TASK DESCRIPTION:
In the material below, transcribe every line from the first through the line holding "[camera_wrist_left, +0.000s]", exactly, and stop after that line.
** GIVEN DATA follows **
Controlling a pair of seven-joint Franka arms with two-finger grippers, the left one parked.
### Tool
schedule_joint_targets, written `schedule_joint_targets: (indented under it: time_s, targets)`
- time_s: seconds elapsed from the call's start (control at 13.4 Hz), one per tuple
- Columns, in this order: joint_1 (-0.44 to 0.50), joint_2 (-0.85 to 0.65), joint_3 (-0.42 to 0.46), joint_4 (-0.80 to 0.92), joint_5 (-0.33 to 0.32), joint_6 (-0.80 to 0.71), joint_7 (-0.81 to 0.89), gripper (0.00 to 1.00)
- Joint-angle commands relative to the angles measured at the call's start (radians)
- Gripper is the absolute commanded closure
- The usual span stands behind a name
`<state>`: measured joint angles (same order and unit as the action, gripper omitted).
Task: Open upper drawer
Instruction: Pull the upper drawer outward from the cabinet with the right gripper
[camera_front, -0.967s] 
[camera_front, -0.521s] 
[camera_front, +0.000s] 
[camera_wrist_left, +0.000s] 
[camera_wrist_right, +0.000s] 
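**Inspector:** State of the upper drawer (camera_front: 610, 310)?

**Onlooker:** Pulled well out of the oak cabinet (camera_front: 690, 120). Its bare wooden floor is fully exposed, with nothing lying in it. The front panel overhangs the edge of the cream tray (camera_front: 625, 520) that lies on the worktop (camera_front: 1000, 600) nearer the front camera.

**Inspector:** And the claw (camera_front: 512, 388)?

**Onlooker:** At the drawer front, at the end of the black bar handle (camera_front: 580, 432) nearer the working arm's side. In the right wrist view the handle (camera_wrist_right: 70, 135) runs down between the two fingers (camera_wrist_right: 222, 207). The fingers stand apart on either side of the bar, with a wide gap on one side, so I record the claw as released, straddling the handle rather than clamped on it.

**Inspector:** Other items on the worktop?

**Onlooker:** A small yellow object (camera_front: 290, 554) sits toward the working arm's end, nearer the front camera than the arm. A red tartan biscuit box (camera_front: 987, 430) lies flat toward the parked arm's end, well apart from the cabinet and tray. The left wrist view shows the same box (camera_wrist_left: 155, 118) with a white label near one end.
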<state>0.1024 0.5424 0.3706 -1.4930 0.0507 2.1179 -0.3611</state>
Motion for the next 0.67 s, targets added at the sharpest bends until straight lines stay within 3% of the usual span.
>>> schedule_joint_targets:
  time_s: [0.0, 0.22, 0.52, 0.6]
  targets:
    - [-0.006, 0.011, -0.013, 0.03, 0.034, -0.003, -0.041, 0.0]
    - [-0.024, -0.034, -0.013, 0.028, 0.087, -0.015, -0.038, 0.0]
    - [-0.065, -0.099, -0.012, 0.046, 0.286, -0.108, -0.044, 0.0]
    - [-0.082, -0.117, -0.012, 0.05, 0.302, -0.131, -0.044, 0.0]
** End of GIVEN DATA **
EXERCISE OUTPUT:
Controlling a pair of seven-joint Franka arms with two-finger grippers, the left one parked.
### Tool
schedule_joint_targets, written `schedule_joint_targets: (indented under it: time_s, targets)`
- time_s: seconds elapsed from the call's start (control at 13.4 Hz), one per tuple
- Columns, in this order: joint_1 (-0.44 to 0.50), joint_2 (-0.85 to 0.65), joint_3 (-0.42 to 0.46), joint_4 (-0.80 to 0.92), joint_5 (-0.33 to 0.32), joint_6 (-0.80 to 0.71), joint_7 (-0.81 to 0.89), gripper (0.00 to 1.00)
- Joint-angle commands relative to the angles measured at the call's start (radians)
- Gripper is the absolute commanded closure
- The usual span stands behind a name
`<state>`: measured joint angles (same order and unit as the action, gripper omitted).
Task: Open upper drawer
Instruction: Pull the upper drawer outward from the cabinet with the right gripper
[camera_front, -0.967s] 
[camera_front, -0.521s] 
[camera_front, +0.000s] 
[camera_wrist_left, +0.000s] 

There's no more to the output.